Un compte-rendu de Casus Belli par Romain Pigeaud, sur le site Hominidés
By Christophe Darmangeat on Sep 22, 2025
Un nouveau compte rendu de mon livre par le préhistorien Romain Pigeaud, disponible sur le site Hominidés :
Quelle est l’origine de la guerre ? Nous fut-elle léguée par le Néolithique, comme la carie dentaire ? Ou bien provient-elle de notre part animale et sommes-nous condamnés à la voir réapparaître sans cesse ? Questions vertigineuses et pour certaines multiséculaires, que Christophe Darmangeat embrasse avec rigueur et méthode.
Dans la lignée d’Alain Testart, il commence par rebattre les cartes et redéfinir les données du problème. Dans plusieurs chapitres lumineux, il démontre que « la guerre ne constitue qu’une forme particulière du vaste ensemble des confrontations collectives ». Contrairement à notre perception intuitive, les sociétés de chasseurs-cueilleurs sans État constitué ne sont pas particulièrement pacifiques et « possèdent des lois qui, si elles ne sont pas écrites, sont tout aussi élaborées que les nôtres et distinguent fort bien ce qui relève du pénal et du civil ». Le lecteur est mortifié d’apprendre toutes les façons que les humains ont inventées pour prendre la vie de son prochain : guerre, feud (se faire justice soi-même), chasse aux têtes, duels collectifs, « rituels de la paix », razzia… Christophe Darmangeat, après avoir établi des critères généraux qui permettent de dépasser les cas particuliers, propose une classification générale des confrontations collectives, qu’il expose et défend avec force exemples ethnographiques. La guerre est ainsi une confrontation collective discrétionnaire (sans accord préalable, « à la discrétion » de chaque camp) et résolutive (qui a pour objectif de « résoudre un différend et de parvenir à des rapports plus apaisés »).
Dans la deuxième partie, Christophe Darmangeat traite des origines de la guerre, à partir d’exemples pris dans le monde animal, dans les enquêtes ethnographiques et les découvertes archéologiques. Sans dogmatisme, il démontre qu’il existe un faisceau de présomptions qui plaident en faveur de la « chronologie longue », c’est-à-dire la profonde ancienneté des confrontations collectives, et même de la guerre (son existence chez les chimpanzés est toujours questionnée), sans qu’il soit possible d’en estimer la fréquence ou la proportion des sociétés qui en étaient affectées.

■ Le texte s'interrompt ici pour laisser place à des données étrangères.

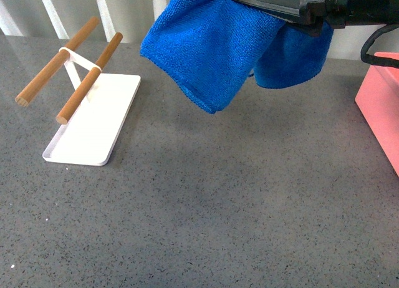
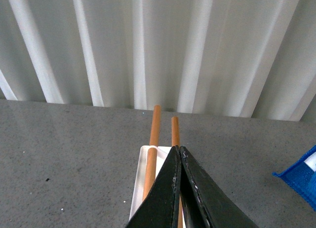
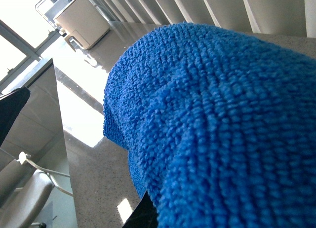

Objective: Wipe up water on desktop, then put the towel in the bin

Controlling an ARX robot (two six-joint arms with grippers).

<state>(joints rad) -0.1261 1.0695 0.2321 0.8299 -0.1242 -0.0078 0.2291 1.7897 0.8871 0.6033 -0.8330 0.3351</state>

Mais quels en seraient les motifs ?
Dans une troisième partie, Christophe Darmangeat continue à questionner les remarques intuitives frappées au coin du « bon sens », qui se fissurent au contact de la réalité des données du terrain : accroître son territoire ? Conquérir des terres cultivables ? Augmenter ses ressources alimentaires (vol de récolte ou de bétail) ? Capturer des femmes ? Prendre la force vitale de l’ennemi ? Chaque exemple convoqué comporte des fragilités et suscite le débat. Attention cependant à ne pas verser dans un relativisme stérile : d’autres motifs existent, comme la vengeance, « l’homicide de compensation » ou le pur cannibalisme.
Après un excursus contemporain sur la manière dont l’État canalise la violence au profit de la seule guerre inter-États, Christophe Darmangeat conclut de manière assez pessimiste : les hommes n’ont pas forcément besoin de raisons pour s’affronter : la xénophobie et le racisme sont universellement partagés ; « les groupes humains peuvent développer des relations d’inimitié du seul fait qu’ils existent de manière autonome et séparée ». Si l’État a « pacifié les rapports sociaux quotidiens », il a confisqué, selon lui, la violence au service d’une caste. Christophe Darmangeat forme des vœux pour une meilleure répartition des ressources et une plus grande interpénétration des circuits de production et de distribution, conditions sine qua non pour que la Paix règne enfin en ce monde.